EXERCISE PROMPT = The output must match the entries below exactly.

DATA =
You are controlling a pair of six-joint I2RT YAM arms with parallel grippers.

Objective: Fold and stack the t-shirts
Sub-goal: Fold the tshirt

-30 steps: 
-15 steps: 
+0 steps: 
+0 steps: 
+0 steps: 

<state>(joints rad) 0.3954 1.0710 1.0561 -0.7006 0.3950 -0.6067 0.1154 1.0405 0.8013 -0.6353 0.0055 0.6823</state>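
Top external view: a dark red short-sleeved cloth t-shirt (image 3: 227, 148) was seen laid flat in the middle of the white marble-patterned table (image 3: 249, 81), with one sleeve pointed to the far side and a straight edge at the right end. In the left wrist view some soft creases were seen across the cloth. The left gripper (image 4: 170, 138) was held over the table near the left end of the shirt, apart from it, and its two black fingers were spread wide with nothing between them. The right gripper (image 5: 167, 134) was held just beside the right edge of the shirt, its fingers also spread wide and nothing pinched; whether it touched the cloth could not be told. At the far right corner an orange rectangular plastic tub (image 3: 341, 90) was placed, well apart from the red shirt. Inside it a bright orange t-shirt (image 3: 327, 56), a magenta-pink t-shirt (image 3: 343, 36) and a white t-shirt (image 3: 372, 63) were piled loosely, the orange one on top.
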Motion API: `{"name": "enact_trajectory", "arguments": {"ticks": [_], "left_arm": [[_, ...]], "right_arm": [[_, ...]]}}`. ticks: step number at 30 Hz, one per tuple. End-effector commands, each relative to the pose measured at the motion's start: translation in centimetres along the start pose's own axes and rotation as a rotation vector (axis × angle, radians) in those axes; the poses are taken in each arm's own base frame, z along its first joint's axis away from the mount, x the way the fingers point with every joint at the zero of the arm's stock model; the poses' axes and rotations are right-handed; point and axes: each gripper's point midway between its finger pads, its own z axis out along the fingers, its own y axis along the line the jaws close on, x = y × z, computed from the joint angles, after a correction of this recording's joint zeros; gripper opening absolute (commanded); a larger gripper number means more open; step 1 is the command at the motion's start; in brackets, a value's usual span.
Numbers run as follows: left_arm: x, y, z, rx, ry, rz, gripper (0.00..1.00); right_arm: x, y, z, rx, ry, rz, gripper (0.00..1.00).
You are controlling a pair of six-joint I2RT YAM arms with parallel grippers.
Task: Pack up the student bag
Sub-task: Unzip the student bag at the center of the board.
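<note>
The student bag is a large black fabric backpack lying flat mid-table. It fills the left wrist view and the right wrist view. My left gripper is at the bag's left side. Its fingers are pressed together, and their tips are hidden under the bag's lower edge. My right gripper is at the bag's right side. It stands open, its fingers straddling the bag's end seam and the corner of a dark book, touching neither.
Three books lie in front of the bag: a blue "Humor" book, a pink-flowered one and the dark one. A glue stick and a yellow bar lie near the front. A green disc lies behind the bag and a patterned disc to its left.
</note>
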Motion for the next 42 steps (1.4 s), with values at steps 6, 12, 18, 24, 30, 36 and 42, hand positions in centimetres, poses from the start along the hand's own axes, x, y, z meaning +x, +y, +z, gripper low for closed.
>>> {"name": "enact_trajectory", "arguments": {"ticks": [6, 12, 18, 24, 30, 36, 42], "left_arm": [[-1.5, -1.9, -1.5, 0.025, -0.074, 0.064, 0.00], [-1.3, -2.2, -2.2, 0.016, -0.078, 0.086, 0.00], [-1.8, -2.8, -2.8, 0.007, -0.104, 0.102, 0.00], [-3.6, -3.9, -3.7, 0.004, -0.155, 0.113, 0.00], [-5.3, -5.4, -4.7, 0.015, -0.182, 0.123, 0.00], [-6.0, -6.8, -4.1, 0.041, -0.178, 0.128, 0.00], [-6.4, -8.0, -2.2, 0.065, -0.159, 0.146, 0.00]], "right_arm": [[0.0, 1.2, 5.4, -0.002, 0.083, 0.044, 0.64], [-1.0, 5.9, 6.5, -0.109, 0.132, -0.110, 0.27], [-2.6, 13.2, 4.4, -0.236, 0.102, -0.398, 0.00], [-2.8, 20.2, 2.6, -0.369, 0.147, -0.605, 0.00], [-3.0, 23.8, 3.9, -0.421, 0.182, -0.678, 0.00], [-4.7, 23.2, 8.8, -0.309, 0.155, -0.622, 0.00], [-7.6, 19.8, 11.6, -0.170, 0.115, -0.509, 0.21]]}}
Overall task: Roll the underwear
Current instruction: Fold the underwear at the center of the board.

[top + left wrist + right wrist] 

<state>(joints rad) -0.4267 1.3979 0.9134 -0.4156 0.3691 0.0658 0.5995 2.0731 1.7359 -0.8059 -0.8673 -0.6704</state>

TASK OUTPUT =
You are controlling a pair of six-joint I2RT YAM arms with parallel grippers.

Objective: Fold and stack the t-shirts
Sub-goal: Fold the tshirt

-30 steps: 
-15 steps: 
+0 steps: 
+0 steps: 
+0 steps: 

<state>(joints rad) 0.3954 1.0710 1.0561 -0.7006 0.3950 -0.6067 0.1154 1.0405 0.8013 -0.6353 0.0055 0.6823</state>
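Top external view: a dark red short-sleeved cloth t-shirt (image 3: 227, 148) was seen laid flat in the middle of the white marble-patterned table (image 3: 249, 81), with one sleeve pointed to the far side and a straight edge at the right end. In the left wrist view some soft creases were seen across the cloth. The left gripper (image 4: 170, 138) was held over the table near the left end of the shirt, apart from it, and its two black fingers were spread wide with nothing between them. The right gripper (image 5: 167, 134) was held just beside the right edge of the shirt, its fingers also spread wide and nothing pinched; whether it touched the cloth could not be told. At the far right corner an orange rectangular plastic tub (image 3: 341, 90) was placed, well apart from the red shirt. Inside it a bright orange t-shirt (image 3: 327, 56), a magenta-pink t-shirt (image 3: 343, 36) and a white t-shirt (image 3: 372, 63) were piled loosely, the orange one on top.
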Motion API: `{"name": "enact_trajectory", "arguments": {"ticks": [_], "left_arm": [[_, ...]], "right_arm": [[_, ...]]}}`. ticks: step number at 30 Hz, one per tuple. End-effector commands, each relative to the pose measured at the motion's start: translation in centimetres along the start pose's own axes and rotation as a rotation vector (axis × angle, radians) in those axes; the poses are taken in each arm's own base frame, z along its first joint's axis away from the mount, x the way the fingers point with every joint at the zero of the arm's stock model; the poses' axes and rotations are right-handed; point and axes: each gripper's point midway between its finger pads, its own z axis out along the fingers, its own y axis along the line the jaws close on, x = y × z, computed from the joint angles, after a correction of this recording's joint zeros; gripper opening absolute (commanded); a larger gripper number means more open; step 1 is the command at the motion's start; in brackets, a value's usual span.
Numbers run as follows: left_arm: x, y, z, rx, ry, rz, gripper (0.00..1.00); right_arm: x, y, z, rx, ry, rz, gripper (0.00..1.00).
You are controlling a pair of six-joint I2RT YAM arms with parallel grippers.
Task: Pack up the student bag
Sub-task: Unzip the student bag at the center of the board.
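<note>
The student bag is a large black fabric backpack lying flat mid-table. It fills the left wrist view and the right wrist view. My left gripper is at the bag's left side. Its fingers are pressed together, and their tips are hidden under the bag's lower edge. My right gripper is at the bag's right side. It stands open, its fingers straddling the bag's end seam and the corner of a dark book, touching neither.
Three books lie in front of the bag: a blue "Humor" book, a pink-flowered one and the dark one. A glue stick and a yellow bar lie near the front. A green disc lies behind the bag and a patterned disc to its left.
</note>
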Motion for the next 42 steps (1.4 s), with values at steps 6, 12, 18, 24, 30, 36 and 42, hand positions in centimetres, poses from the start along the hand's own axes, x, y, z meaning +x, +y, +z, gripper low for closed.
>>> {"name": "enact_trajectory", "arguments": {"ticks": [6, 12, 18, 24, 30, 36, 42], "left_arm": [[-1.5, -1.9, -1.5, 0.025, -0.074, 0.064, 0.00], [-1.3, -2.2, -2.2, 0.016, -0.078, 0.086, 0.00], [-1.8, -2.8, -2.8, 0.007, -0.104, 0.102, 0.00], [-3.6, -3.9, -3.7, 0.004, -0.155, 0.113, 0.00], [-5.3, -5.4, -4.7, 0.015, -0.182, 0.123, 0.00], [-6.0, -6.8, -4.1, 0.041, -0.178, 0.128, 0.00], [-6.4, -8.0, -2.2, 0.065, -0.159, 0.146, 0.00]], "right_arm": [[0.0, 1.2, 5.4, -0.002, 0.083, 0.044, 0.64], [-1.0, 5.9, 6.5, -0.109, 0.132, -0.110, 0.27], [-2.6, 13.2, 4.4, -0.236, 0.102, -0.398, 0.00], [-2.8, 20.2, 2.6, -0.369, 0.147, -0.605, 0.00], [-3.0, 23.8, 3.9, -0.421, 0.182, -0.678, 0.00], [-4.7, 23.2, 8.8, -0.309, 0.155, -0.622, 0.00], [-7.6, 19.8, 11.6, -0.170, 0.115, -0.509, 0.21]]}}
Overall task: Roll the underwear
Current instruction: Fold the underwear at the center of the board.

[top + left wrist + right wrist] 

<state>(joints rad) -0.4267 1.3979 0.9134 -0.4156 0.3691 0.0658 0.5995 2.0731 1.7359 -0.8059 -0.8673 -0.6704</state>

No more output is expected for this exercise.